### Brief
When you write out the listing, keep each word exactly as it stands but include none of its images.

### Source data
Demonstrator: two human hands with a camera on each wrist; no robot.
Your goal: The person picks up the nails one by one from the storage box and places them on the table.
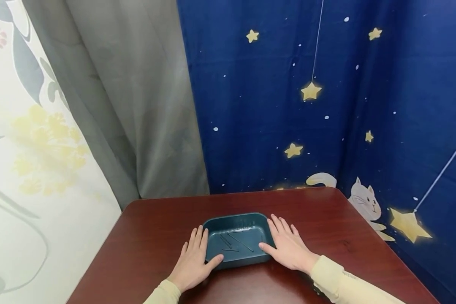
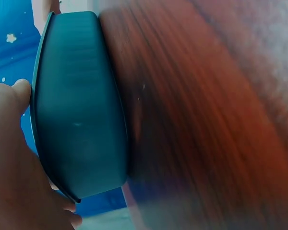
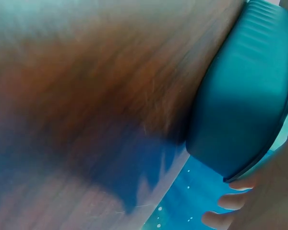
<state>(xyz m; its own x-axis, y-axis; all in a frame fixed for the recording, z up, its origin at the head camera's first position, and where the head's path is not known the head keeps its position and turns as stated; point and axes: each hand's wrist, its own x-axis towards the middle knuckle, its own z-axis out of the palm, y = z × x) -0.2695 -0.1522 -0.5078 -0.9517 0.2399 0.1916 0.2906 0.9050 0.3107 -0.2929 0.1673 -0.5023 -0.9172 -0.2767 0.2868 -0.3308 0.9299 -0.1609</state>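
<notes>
A dark teal rectangular plastic basin (image 1: 237, 261) with rounded corners sits on the table. Several thin dark stick-like pieces (image 1: 228, 250) lie scattered across its floor. At the basin's left side rests my left hand (image 1: 193, 259), its fingers extended along the rim and its thumb at the near left corner. My right hand (image 1: 289, 246) lies against the right side, fingers pointing away and the thumb reaching over the rim. In the left wrist view, the thumb (image 2: 22, 91) touches the basin's rim. Fingertips (image 3: 230, 201) show just past the far corner in the right wrist view.
The glossy reddish-brown wooden table (image 1: 167, 219) extends around the basin. Behind it hang a grey curtain (image 1: 148, 105) and a blue curtain (image 1: 258, 105) with stars and a white cat. A pale floral curtain (image 1: 42, 147) hangs along the left.
</notes>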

### Answer section
Demonstrator: two human hands with a camera on each wrist; no robot.
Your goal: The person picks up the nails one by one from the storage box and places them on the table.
<state>(xyz m; its own x-axis, y-axis; all in a frame fixed for the recording, z up, its origin at the head camera's first position, and where the head's path is not known the head keeps its position and turns as stated; point and axes: each hand's wrist, its own x-axis towards the middle knuckle, its own z-axis out of the palm, y = z × x) -0.2695 -0.1522 -0.5078 -0.9517 0.2399 0.1916 0.2906 0.9050 0.3107 -0.2929 0.1673 -0.5023 -0.9172 -0.2767 0.2868 -0.3308 0.9299 -0.1609</state>
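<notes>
A dark teal rectangular plastic basin (image 1: 237, 261) with rounded corners sits on the table. Several thin dark stick-like pieces (image 1: 228, 250) lie scattered across its floor. At the basin's left side rests my left hand (image 1: 193, 259), its fingers extended along the rim and its thumb at the near left corner. My right hand (image 1: 289, 246) lies against the right side, fingers pointing away and the thumb reaching over the rim. In the left wrist view, the thumb (image 2: 22, 91) touches the basin's rim. Fingertips (image 3: 230, 201) show just past the far corner in the right wrist view.
The glossy reddish-brown wooden table (image 1: 167, 219) extends around the basin. Behind it hang a grey curtain (image 1: 148, 105) and a blue curtain (image 1: 258, 105) with stars and a white cat. A pale floral curtain (image 1: 42, 147) hangs along the left.
</notes>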

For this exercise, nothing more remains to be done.